USAF Lt. Gen. Jack Shanahan, the director of DOD’s Joint Artificial Intelligence Center, told reporters Aug. 9 that the “Project Maven” initiative is developing an AI-enabled “smart system” to fuse military intelligence with US Special Operations Command operations data. Project Maven began as an effort to catalog the information collected by remotely piloted aircraft sensors to lessen the workload for intelligence analysts.

“The pace of operations in Afghanistan is higher than it’s been in an awful long time right now, and they were giving me very concrete examples of downrange using these capabilities,” Shanahan said of AI-enabled systems. “But the more they’re using them, the more data they need, the more data they’re actually pulling off the battlefield.”

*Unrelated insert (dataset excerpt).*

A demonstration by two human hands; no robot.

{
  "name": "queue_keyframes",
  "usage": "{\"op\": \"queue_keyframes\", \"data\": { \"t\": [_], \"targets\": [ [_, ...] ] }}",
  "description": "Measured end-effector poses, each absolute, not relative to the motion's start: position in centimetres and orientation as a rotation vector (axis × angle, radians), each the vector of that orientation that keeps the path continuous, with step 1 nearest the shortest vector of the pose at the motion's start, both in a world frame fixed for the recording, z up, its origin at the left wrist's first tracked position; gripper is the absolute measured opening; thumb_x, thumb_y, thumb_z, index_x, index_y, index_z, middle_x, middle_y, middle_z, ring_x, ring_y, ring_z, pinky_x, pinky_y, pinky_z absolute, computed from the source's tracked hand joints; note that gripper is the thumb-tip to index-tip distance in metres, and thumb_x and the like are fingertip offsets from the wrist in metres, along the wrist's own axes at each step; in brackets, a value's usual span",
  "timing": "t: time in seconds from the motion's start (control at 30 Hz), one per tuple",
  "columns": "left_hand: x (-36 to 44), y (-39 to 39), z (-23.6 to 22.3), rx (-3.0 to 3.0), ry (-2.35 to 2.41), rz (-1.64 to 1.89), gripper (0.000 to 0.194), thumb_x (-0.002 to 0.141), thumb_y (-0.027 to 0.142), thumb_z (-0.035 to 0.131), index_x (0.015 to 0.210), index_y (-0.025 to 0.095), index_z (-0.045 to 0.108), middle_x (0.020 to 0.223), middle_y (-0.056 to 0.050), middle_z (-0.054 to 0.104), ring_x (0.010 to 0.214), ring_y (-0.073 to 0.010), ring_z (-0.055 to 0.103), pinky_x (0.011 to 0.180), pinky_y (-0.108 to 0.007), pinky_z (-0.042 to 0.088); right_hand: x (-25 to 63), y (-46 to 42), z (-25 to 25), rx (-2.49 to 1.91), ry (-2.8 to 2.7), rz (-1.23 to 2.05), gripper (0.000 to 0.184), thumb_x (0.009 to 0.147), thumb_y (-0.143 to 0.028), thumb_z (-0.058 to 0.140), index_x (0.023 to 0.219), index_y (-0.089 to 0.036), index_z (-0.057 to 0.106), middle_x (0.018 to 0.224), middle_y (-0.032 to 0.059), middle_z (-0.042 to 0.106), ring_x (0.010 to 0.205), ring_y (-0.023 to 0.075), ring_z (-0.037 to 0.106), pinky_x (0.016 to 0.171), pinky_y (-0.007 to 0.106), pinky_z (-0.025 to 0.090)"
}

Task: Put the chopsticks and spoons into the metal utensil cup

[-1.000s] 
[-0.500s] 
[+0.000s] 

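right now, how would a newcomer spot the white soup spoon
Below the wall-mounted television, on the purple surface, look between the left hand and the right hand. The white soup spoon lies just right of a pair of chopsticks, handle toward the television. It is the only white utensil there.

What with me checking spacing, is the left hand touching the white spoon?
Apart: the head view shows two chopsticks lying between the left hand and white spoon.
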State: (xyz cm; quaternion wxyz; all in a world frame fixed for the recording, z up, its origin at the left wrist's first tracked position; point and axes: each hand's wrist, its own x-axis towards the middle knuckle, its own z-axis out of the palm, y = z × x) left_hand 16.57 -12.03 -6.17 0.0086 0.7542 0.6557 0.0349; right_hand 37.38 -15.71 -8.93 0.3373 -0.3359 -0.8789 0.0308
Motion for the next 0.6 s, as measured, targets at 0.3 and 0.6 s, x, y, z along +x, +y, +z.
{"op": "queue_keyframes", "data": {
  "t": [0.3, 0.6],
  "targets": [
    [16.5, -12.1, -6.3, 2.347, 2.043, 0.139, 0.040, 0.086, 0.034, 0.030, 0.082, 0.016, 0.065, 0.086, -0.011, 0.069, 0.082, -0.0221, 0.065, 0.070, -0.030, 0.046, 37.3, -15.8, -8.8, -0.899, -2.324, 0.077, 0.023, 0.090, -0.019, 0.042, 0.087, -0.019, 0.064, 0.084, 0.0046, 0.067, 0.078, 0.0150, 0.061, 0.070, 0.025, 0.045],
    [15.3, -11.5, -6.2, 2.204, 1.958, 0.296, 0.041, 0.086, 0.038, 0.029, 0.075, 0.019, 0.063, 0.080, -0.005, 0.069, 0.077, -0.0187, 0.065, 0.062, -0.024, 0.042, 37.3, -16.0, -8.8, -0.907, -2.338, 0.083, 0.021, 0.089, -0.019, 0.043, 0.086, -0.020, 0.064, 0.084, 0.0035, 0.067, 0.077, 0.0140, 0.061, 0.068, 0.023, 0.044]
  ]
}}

The Joint Enterprise Defense Infrastructure cloud is intended to solve the problem of gleaning too much data with no common place to put it. Project Maven and the JAIC’s AI-centered efforts will be among the first to migrate to the JEDI cloud. If a task force in one part of Afghanistan has discovered important new information, the cloud can hold it for forces elsewhere in the country to use, Shanahan said.

Someone still has to scrub military data and feed it into an AI algorithm so the system can learn, which is time-consuming, he added.

Pentagon Chief Information Officer Dana Deasy said he’ll head to Afghanistan to spend time with troops and see firsthand the impact of “siloed data,” or information that is kept in separate systems and clouds instead of being accessible to all with the right clearance. The Defense Department already spends more than $500 million a year on multiple other military clouds that are expected to plug into JEDI.

“There are questions of, ‘cloud A is not interoperable with cloud B—what does it take to make that happen’” Shanahan noted. “I think we’re seeing real tangible examples of that playing out in Afghanistan right now, and that’s in a fight that we’re largely calling counter-terrorism, counter-insurgency. Imagine the speed of operations in a fight in the Pacific, where you just do not have time to figure out, ‘how do I get my data, clean my data, move it from point A to point B’”

He envisions a time when troops in Afghanistan can use and create their own applications, built to work with the enterprise cloud, to access information from combat outposts across the country.

Their dig into how JEDI and other efforts can assist military personnel in Afghanistan comes as Defense Secretary Mark Esper gets a crash course in the overall purpose of the program. His deep dive follows remarks by President Donald Trump that he would ask officials to review the effort amid claims that the bidders’ proposals are being unfairly judged.

JEDI, which Amazon and Microsoft are still in the running to provide, will run alongside DOD’s other cloud infrastructure efforts. Deasy said the winner will receive a $1 million, two-year award with possible contract extensions and spinoff workloads that could be worth up to $10 billion over 10 years.

A contract award is now slated for this fall at the earliest because source-selection work was put on hold during a failed bid protest by Oracle. Those considerations will take “a number of weeks to complete,” Deasy said.